A review by filipmagnus
Port of Shadows by Glen Cook

4.0

To steal some of my favourite Glen Cook words from the first Black Company novel: Port of Shadows is misery curdled, but also new and interesting. The series of events in-between these covers are like a bottomless well filled with murky water. For a week now, I’ve amused myself plumbing this latest Glen Cook novel’s shadowy depths, trying to isolate fact from fiction, legend, and myth. No easy task, for the book’s damn author deals with the history of his fictional characters as a mad jester would, fully intent on confusing and providing no answers whatsoever on the one mystery I care about, above all others: just what is the deal with the Senjak sisters?

If you’ve read the original Black Company trilogy, Senjak will doubtlessly be familiar to you – it is the last name not only of the taken known as Soulcatcher but also of the Lady herself. The dynamics in the Senjak family have fascinated me for the whole duration of my two-year long romance with The Black Company series. Port of Shadows mercilessly strings the reader along in building a series of assumptions that will often go against the assumptions built in previous titles of the series. Alas, Glen Cook has never been one to say things outright, and I fear many of the questions we seekers of truth have, will remain unanswered.

But that’s enough bitching and moaning from me, at least on the topic of the Senjaks. Let’s talk about Port of Shadows in a wider context!

The first thing I should mention is, it’s been nearly a month since I flipped this novel closed, and I’m still unsure of what to make of it. There’s a really solid beginning there, which recaptures in full the magic of the first Black Company novel, courtesy of those familiar cast dynamics. Everyone’s back – the Captain, in his customary bad spirits, Croaker’s oldest pal Elmo, and everyone’s favourite trio of mildly competent wizards, One-Eye, Goblin and Silent. I can hardly believe how well Glen Cook has managed to recapture the voices of the Company core personnel, thirty-four years after the release of the original. That’s an achievement no one can take from Cook, and proof of his skill.

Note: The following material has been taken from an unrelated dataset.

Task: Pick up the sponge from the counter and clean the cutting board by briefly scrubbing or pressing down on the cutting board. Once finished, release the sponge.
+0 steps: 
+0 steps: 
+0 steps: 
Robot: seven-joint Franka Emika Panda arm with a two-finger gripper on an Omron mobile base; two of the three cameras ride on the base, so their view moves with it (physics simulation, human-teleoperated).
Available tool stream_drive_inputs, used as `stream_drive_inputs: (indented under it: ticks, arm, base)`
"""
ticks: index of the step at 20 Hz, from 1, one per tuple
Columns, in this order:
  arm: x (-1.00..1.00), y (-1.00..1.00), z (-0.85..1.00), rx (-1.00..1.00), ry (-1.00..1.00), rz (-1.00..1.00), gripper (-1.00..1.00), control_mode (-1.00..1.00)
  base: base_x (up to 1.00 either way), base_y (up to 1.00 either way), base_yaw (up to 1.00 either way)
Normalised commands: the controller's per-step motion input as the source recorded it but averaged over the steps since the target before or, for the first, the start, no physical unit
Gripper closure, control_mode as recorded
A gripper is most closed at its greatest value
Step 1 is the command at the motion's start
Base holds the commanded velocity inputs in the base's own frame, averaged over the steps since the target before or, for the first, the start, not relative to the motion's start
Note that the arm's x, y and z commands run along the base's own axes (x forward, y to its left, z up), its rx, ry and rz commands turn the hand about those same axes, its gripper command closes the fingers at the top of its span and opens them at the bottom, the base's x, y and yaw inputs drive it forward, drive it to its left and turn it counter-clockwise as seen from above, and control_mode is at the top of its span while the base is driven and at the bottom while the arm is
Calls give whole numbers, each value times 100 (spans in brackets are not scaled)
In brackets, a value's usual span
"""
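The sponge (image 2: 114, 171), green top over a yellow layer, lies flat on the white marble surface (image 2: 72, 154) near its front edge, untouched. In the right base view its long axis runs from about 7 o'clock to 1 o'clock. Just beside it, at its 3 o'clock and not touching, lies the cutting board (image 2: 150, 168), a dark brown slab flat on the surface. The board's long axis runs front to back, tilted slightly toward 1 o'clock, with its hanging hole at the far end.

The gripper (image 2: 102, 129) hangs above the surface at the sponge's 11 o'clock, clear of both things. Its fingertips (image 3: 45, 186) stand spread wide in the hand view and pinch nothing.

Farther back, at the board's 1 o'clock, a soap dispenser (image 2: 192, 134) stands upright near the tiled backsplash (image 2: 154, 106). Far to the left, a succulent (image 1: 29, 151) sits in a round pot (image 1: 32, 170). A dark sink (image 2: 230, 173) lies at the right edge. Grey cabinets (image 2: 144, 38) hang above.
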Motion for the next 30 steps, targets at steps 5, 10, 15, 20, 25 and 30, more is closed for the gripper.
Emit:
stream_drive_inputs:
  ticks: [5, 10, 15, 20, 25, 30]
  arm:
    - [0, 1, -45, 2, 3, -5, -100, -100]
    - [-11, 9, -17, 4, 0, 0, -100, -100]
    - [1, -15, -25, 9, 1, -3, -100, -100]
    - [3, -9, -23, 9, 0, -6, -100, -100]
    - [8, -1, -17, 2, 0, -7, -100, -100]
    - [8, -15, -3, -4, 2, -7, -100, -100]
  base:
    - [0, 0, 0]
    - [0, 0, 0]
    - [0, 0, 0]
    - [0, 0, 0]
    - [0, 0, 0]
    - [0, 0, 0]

Some continuity sloppiness is to be expected with a book whose plot happens between the first and the second chronicles of the Black Company. That’s not too much of an issue for me – I’m familiar with the writer’s desire to add something that didn’t account in said writer’s original plans of the multi-faceted story they wanted told. If Cook had written this as the second instalment of his series all these years ago, I could see a lot of what happened in Port of Shadows being referenced to and feeling somewhat more meaningful than it does by the time I finished with it, knowing the events won’t ever be referenced again… unless the

A new Taken takes (no pun intended) the central stage here, and her name is Mischievous Rain. Or is it? Perhaps it’s Tides Elba, a young woman whose face is much too reminiscent to that of the Company’s employer, the Lady. If you’ve read previous Company novels, you’ll have guessed by now that Company Annalist Croaker will have some issues keeping it in his pants around this particular lady.

The prose? Tight and familiar, and very much what I’ve come to appreciate from Cook. “The air was still and nearly chill now that the rain had gone away. A hint of corrupting flesh tainted the air of imperial Dusk.”

What I have issue with is the ending. In its defence, it has to balance not completely decimating the continuity of the series while giving something akin to a resolution. I didn’t like the resolution too much, I’ll be honest. The other issue I have has to touch upon several sections of the book which are misogynistic beyond what even a squad of cut-throat mercenaries would tolerate – sections, which make even me, a guy who rarely shies away from violence and grim subject matters, cringe and look away, embarrassed. Yes, with the plot what it is, I can see what Cook was trying to accomplish but I cannot get on board with it, not on some of the creepiest aspects of the Port of Shadows. I won’t even get into the details, since it’s going to take a while; but hey, if you really want an in-depth investigation into this weird, uncomfortable subject matter which might involve the discussion of mass rape of magical clones, let me know in the comments below, and I might end up writing an academic paper on just how weird it is.

I enjoyed a lot of this book, but I can’t overlook the fact it made me uncomfortable at several different points, and it left me scratching my head at the end of the book, and not in exactly the same way as previous books in the series. Glen Cook experimented with a lot of interesting ideas, and while I enjoyed the inception of many of them, the eventual payback wasn’t all there. I feel genuinely uncertain on how to score this. Do I give it three stars (out of five)? Four? Screw it, I’ll give a score of 3.5/5. Port of Shadows…It’s good, it’s not, and it’s really bloody confusing!

Oh, and I really loved Croaker's demon kids. They're a big part of the reason I still had a lark during the latter third of this book!

Pre-Review Blah-Blah: Trying to make up my mind about this one. Not sure about the final score yet, but the review is forthcoming.